É este o Apocalipse para o JavaME?

Open Handset AllianceA não ser que você esteja morto — ou vivendo na selva com sua amiga bola-de-vôlei — você provavelmente deve ter visto que ontem foi lançada a SDK do projeto Android, cuja idéia é fornecer a primeira plataforma móvel aberta. O Android é um projeto que, apesar de estar dando os primeiros passos rumo ao seu objetivo, conta com nomes de peso a seu favor; a Open Handset Alliance, grupo de mais de 30 empresas de tecnologia envolvidas no Android, promete inovar o cenário e melhorar a “experiência móvel” dos usuários.
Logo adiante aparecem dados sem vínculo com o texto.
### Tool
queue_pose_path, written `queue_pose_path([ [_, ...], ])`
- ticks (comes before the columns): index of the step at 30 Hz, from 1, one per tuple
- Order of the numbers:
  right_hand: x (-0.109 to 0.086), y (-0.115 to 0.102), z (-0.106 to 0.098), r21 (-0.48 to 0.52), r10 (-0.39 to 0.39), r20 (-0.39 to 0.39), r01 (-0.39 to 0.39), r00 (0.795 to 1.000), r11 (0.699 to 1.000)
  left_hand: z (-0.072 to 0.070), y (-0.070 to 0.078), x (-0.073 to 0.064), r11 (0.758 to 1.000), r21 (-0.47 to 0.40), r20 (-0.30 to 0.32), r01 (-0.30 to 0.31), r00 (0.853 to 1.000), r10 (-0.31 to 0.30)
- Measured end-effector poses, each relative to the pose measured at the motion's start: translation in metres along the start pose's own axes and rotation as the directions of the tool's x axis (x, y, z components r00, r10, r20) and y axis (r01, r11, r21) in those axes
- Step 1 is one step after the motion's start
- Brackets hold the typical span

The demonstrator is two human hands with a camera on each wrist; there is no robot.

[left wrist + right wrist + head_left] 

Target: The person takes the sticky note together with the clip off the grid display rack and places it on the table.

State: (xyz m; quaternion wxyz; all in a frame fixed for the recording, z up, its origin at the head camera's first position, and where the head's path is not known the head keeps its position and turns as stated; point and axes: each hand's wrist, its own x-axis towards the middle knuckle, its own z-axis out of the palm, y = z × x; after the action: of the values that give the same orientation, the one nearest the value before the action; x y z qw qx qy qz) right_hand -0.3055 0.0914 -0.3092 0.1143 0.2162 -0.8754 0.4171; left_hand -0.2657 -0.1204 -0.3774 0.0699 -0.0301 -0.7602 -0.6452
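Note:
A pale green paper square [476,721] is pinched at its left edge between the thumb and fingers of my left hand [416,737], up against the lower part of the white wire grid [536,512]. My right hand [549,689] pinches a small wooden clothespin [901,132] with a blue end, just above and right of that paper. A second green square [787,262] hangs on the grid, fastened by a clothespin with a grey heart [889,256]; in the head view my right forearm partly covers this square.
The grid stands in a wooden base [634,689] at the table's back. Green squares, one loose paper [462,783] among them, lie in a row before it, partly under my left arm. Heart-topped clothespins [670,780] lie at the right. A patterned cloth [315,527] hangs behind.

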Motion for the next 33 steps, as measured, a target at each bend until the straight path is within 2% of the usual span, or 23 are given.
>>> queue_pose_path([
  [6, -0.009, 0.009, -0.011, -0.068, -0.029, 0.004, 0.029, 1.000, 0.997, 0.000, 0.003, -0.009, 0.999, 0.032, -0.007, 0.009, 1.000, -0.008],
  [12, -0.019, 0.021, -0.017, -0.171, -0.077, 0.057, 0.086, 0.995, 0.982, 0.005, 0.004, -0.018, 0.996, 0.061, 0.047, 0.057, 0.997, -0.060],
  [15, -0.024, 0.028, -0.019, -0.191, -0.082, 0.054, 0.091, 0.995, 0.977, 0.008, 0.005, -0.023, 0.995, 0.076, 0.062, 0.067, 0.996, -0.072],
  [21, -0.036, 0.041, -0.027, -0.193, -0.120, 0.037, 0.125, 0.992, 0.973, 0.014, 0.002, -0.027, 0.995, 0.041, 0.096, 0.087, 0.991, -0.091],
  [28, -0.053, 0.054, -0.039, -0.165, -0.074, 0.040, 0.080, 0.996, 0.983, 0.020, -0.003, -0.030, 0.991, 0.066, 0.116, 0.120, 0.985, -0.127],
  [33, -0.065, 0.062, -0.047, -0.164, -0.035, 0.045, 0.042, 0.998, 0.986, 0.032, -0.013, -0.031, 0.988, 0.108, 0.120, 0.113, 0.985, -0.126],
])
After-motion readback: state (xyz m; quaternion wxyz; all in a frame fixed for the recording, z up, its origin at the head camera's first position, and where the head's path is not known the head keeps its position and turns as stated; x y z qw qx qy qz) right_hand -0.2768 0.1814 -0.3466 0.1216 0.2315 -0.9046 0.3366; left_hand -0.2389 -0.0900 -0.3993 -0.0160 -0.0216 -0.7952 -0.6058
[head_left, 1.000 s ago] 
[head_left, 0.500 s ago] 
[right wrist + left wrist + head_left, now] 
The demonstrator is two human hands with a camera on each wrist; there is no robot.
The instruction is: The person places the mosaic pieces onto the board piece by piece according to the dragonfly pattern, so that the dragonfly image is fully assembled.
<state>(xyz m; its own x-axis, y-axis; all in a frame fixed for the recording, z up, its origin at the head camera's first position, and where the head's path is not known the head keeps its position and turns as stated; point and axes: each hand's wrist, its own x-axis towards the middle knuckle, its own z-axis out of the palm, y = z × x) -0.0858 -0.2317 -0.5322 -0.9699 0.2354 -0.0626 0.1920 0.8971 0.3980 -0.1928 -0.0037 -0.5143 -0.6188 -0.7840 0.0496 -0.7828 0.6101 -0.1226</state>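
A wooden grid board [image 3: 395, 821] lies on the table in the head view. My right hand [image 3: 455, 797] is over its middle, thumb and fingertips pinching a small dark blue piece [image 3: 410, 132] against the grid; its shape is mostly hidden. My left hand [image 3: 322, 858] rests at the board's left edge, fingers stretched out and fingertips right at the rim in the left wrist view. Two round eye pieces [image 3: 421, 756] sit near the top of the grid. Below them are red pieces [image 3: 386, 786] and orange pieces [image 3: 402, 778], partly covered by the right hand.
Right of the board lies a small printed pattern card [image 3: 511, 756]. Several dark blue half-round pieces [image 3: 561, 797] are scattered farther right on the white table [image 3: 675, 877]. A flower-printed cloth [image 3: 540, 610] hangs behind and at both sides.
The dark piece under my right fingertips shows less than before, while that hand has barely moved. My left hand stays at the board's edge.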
Confesso que a notícia me deixou curioso. Por isso, eu aproveitei para fazer o download da SDK, instalei o ADT no meu Eclipse e segui alguns dos tutoriais apresentados na documentação. Apesar de ter gostado do negócio, posso dizer que não há muitas novidades em termos tecnológicos. A grande sacada se concentra no direcionamento dessa iniciativa.

Voltando um pouco no tempo, quando o JavaME surgiu, obviamente a situação era bem diferente: os dispositivos eram caros e extremamente limitados. Não conheço muito bem tudo o que aconteceu entre o lançamento do JavaME e seu boom, mas o resultado todo mundo conhece; dezenas de milhões de dispositivos Java-enabled circulando pelo mundo. A máquina virtual Java, ainda que “capada”, possibilitava que desenvolvedores pudessem rapidamente adaptar seus conhecimentos e produzir aplicações capazes de rodar nesses pequenos aparelhos. Ou seja, foi um tremendo sucesso.

Ou quase.

AndroidA questão do “menor denominador comum” começou a deixar muita gente p*ta da vida, levando os fabricantes a disponibilizarem SDKs para seus dispositivos. Já que o JavaME puro não permitia que os desenvolvedores pudessem aproveitar melhor os recursos específicos a um ou outro aparelho, bastava usar tais SDKs, mesmo que isso levasse a uma dependência que ia de encontro aos objetivos do próprio JavaME.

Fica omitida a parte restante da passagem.